Yin smiled. “I am but a humble traveler from distant lands. Where I am from, I know of no kings or Emperors, nor have I heard of one in these parts for many years. I was simply curious who stood at the head of this army.”

“This is the army of his Imperial Majesty Xuānyuán Huángdì, Son of Heaven and Ruler of Ten Thousand Years. Is that satisfactory?”

Yin’s curiosity only grew. So this man, who sat in a tent of crimson and gold and flew the Dragon Banners, had taken the name of the godlike Yellow Emperor for his own. While Yin did not know if this man was righteous or a blasphemer, he knew for certain he was bold.

“Oh, yes.” He nodded. “More than satisfactory.” With a flick of his fingers he passed from the attention of the guards as if he had never been there at all and he breezed like a soft spring wind past them and the other guards into the tent.

If it was grand on the outside, then the tent of Huángdì was nothing short of a marvel on the inside. The great tent poles were gilded in soft gold filigree of the most artful shapes. Jewels and fine silks hung from the ceiling, suspended and twinkling in the sunlight like multicolored rain.
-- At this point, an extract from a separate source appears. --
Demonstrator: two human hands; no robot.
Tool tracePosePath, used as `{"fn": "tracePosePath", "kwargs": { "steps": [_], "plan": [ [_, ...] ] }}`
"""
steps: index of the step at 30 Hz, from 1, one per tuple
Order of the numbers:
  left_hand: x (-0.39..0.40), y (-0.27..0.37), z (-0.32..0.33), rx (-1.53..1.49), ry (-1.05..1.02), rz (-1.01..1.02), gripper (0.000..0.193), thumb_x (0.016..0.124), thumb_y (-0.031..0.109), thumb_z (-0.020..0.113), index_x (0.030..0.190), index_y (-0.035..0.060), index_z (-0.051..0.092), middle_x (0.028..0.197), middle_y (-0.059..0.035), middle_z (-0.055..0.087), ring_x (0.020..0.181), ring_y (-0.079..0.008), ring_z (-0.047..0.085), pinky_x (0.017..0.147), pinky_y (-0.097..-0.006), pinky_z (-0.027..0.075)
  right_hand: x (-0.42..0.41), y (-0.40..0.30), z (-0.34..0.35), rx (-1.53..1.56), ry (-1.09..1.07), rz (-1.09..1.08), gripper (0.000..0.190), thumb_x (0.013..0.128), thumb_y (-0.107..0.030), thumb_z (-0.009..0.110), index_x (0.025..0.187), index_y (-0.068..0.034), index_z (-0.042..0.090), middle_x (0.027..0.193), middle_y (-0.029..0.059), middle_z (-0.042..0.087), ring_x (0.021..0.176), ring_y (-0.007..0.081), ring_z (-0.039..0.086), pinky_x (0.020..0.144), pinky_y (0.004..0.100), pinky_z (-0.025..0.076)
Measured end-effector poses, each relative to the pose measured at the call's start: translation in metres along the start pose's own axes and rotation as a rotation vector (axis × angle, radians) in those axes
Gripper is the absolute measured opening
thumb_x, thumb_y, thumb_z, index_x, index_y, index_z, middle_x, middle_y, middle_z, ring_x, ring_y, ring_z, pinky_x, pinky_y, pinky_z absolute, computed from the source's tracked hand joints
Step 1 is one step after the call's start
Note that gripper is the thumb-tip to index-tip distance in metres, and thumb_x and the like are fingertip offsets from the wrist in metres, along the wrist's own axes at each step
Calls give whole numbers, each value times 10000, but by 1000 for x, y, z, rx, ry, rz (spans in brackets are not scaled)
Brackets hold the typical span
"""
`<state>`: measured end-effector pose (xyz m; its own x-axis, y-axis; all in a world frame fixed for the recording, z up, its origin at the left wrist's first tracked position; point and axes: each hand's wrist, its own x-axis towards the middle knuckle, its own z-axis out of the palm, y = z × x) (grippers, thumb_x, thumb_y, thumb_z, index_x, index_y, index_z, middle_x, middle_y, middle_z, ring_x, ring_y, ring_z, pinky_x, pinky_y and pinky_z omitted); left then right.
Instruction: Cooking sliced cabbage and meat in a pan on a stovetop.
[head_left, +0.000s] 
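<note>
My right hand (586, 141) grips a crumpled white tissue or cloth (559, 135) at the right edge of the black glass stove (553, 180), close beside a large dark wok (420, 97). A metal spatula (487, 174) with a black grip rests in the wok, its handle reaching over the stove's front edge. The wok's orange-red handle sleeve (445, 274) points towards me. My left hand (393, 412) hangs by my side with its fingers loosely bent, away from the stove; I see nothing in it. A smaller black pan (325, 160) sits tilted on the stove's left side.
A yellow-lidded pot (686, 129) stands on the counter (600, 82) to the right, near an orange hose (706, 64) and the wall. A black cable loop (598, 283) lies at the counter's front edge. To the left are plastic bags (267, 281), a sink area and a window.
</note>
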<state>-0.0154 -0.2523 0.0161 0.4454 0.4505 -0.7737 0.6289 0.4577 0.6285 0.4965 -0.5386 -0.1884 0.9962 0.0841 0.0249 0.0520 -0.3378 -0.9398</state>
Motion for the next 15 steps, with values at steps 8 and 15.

Everything was bathed in a soft red light from the crimson skin of the tent, and at the center of it all stood the Emperor’s Throne. It was a vast construction of gold and polished wood, shaped with utmost precision to the Emperor’s will, designed to the last detail to magnify his presence when he sat upon it so that the man was made larger by the throne, rather than overshadowed by it.

Upon this great throne sat the self-crowned Emperor Huángdì. At a glance Yin knew this man was not the godlike spirit that had once held the name and ruled all of China. He was still young, likely in his early thirties with a thin face but prominent chin beneath a head of pristinely-kept hair. He was dressed in fairly appropriate fashion for an Emperor, wearing a thick robe of black emblazoned with golden dragons. He wore it well, the manner suiting him as he sat slightly reclined in his throne, listening idly to the words of his various advisers on their victory and their next movements.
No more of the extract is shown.